We have to get on with this lockdown and do the best we can to break the chain. Photo / Getty Images
Opinion by Nicola Alpe
Lifestyle columnist
COMMENT:
Nicola Alpe is a Kiwi usually living in Los Angeles navigating Americans, motherhood and bad traffic. She's currently on an extended trip back to New Zealand.
Currently the soundtrack to my life is grim. R.E.M's 'It's the End of the World as we Know it' plays on loop, although I'm not sure how fine I feel and I wish I knew more lyrics.
Melanie C breathes, "It's just the beginning. It's not the end." She was always the least popular Spice Girl.
Green Day thumps, "Wake me up, when September ends." Because September is a long way away and surely this damn pandemic will be over by then?
Los Angeles is in lockdown. New Zealand has officially been in lockdown for two weeks today. Australia has been on the fence about lockdown, giving the likes of hairdressers some scope to keep working but to reduced appointment times. So at least Aussie blokes will be up to date with their short back and sides because everyone knows bugger all happens in the first 30 minutes of a woman's haircut.
We have to get on with this lockdown and do the best we can to break the chain.

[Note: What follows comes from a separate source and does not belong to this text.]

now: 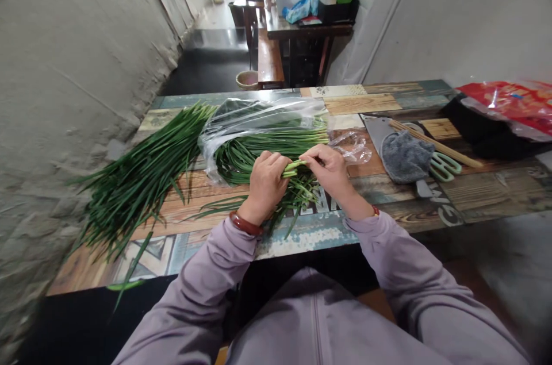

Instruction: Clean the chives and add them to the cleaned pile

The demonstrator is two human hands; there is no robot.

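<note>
My left hand (268,182) is closed round a few stalks of garlic chives (294,168), their pale ends poking out to the right. Pinched at those ends are the fingertips of my right hand (330,171). Just beyond both hands, more chives (276,141) lie in an open clear plastic bag (259,107), pale ends to the right. A large loose pile of chives (150,181) spreads over the left of the table. Below my hands are scattered trimmings (302,195) and loose leaves.
On the right of the patchwork-patterned table (241,233) lie a grey cloth (407,156), scissors with pale green handles (445,166), wooden chopsticks (457,152) and a red plastic bag (513,103). A rough wall (86,54) borders the left. Behind stands another table (293,33) with a bench (269,60).
</note>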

My 11-year-old niece is in heaven. Covid-19 is her time to shine and convince two parents who work fulltime that home schooling should be her way forward. My sister told me she has been training for self-isolation her entire life. A people person - provided she can choose the people and walk away mid-conversation when she has had enough. My Dad? A farmer to the core, he was ahead of his time, self-isolating since 1965.

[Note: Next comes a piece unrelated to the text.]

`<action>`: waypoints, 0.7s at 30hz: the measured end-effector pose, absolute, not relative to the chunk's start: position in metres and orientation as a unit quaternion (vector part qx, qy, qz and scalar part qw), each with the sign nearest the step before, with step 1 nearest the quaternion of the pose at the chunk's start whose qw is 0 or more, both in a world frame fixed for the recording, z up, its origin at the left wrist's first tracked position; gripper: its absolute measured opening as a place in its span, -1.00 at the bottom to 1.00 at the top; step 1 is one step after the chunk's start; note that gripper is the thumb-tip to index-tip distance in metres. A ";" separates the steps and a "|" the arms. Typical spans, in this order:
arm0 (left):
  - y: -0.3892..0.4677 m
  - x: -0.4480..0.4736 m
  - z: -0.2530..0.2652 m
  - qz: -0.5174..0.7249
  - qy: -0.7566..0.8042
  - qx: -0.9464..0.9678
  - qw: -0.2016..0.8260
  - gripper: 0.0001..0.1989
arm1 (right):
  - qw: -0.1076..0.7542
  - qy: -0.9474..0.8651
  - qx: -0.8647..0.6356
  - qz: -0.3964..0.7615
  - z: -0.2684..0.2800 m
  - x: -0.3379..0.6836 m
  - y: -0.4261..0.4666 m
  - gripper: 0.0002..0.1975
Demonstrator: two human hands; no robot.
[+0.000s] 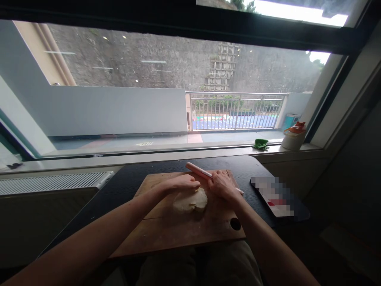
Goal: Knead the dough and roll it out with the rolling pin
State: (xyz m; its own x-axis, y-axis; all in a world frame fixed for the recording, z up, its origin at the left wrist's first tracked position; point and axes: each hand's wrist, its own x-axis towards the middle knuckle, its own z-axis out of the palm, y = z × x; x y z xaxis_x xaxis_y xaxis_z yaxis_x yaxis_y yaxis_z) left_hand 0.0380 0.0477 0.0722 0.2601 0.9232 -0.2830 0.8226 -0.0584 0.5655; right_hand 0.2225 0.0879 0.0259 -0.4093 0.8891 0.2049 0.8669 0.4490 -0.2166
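Observation:
A flattened, pale lump of dough [189,201] with an uneven, cracked edge lies on a wooden cutting board [166,230]. My left hand [185,182] is closed, its curled fingertips pinching at the dough's far edge. Over a pink rolling pin [198,171] rests my right hand [222,183], with its fingers bent around it. The pin slants across the far right part of the board, and its thin pale end shows past my wrist. My right palm is hidden.
The board sits on a dark table [119,194] below a window. A blurred-out flat item [275,198] lies on the table's right. On the sill stand a white bottle with an orange top [293,137] and a green item [260,144]. A radiator [53,182] is at left.

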 end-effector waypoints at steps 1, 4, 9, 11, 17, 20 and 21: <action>0.051 0.037 0.071 0.067 0.599 0.727 0.329 -0.74 | 0.146 -0.838 -0.524 0.040 0.027 0.223 0.087 -0.53; 0.062 0.034 0.068 0.016 0.587 0.738 0.333 -0.70 | 0.142 -0.837 -0.526 0.053 0.028 0.223 0.085 -0.55; 0.061 0.035 0.078 -0.027 0.558 0.757 0.339 -0.77 | 0.138 -0.836 -0.529 0.052 0.028 0.222 0.085 -0.56; 0.054 0.035 0.083 -0.006 0.531 0.773 0.346 -0.80 | 0.131 -0.834 -0.533 0.049 0.028 0.222 0.085 -0.56; 0.044 0.034 0.085 -0.053 0.654 0.724 0.213 -0.62 | 0.148 -0.841 -0.520 0.039 0.029 0.222 0.084 -0.56; 0.046 0.039 0.080 -0.056 0.693 0.693 0.192 -0.62 | 0.151 -0.837 -0.525 0.038 0.028 0.222 0.083 -0.57; 0.046 0.042 0.078 -0.052 0.700 0.686 0.190 -0.62 | 0.150 -0.835 -0.528 0.038 0.027 0.222 0.084 -0.57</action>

What advice can I offer in the face of all this time at home? Do two things for yourself daily.
Exercise, anything to get your blood pumping and the endorphins flowing. And something relaxing and mindful, like meditation, music, writing, knitting or embroidery: Grab a colouring book and note how soothing that can be even for a few minutes; instead of a cup of coffee which will spike your adrenalin, your insulin and leave you more of a wreck (especially if kids are involved), pour a cup of tea, sit down while it brews and savour it.
Usually my biggest whinge as a mum is a lack of time. Without the daily commute, school run and after-school activities, you may hopefully have a little extra. Download Duolingo or Babbel and learn some new phrases.
This gift of extra time may backfire because, while Californians can still order take out, New Zealanders are mandated to cook at home. This would cause conniptions in LA - a friend rang in a right state requesting that I move in because I am her only friend who knows what to do with a bag of lentils. For some, the anguish of little Layla crying over having to eat Mummy's cooking is real.
We are practising gratitude. We each think of something which made us grateful that day and we write it down. I did this after my daughter was born and instead of dwelling on exhaustion, huge boobs and a general malaise about not knowing what I was doing, it reframed my thinking.
Cherish time with older children because there are few opportunities for time with them without the distractions of their partners. Game nights. Cards. Backgammon. Workouts. Get to know your children as adults.
I hate to admit it, but Mel C is right. Things won't be the same again for anyone living through this pandemic. But I'm reloading my soundtrack for this chapter with, "Yes it's true, I'm happy to be stuck with you." Thanks Huey Lewis.
The question is, at the end of this will I be able to say to my husband, "Cause I can see, that you're happy to be stuck with me"?